Prompt – Transcribe the data below in full, exactly.

Data shown –
╭──

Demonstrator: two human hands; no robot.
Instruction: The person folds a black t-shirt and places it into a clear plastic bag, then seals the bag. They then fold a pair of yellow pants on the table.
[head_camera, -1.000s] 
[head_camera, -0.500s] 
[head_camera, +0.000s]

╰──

Answer below –
Demonstrator: two human hands; no robot.
Instruction: The person folds a black t-shirt and places it into a clear plastic bag, then seals the bag. They then fold a pair of yellow pants on the table.
[head_camera, -1.000s] 
[head_camera, -0.500s] 
[head_camera, +0.000s]

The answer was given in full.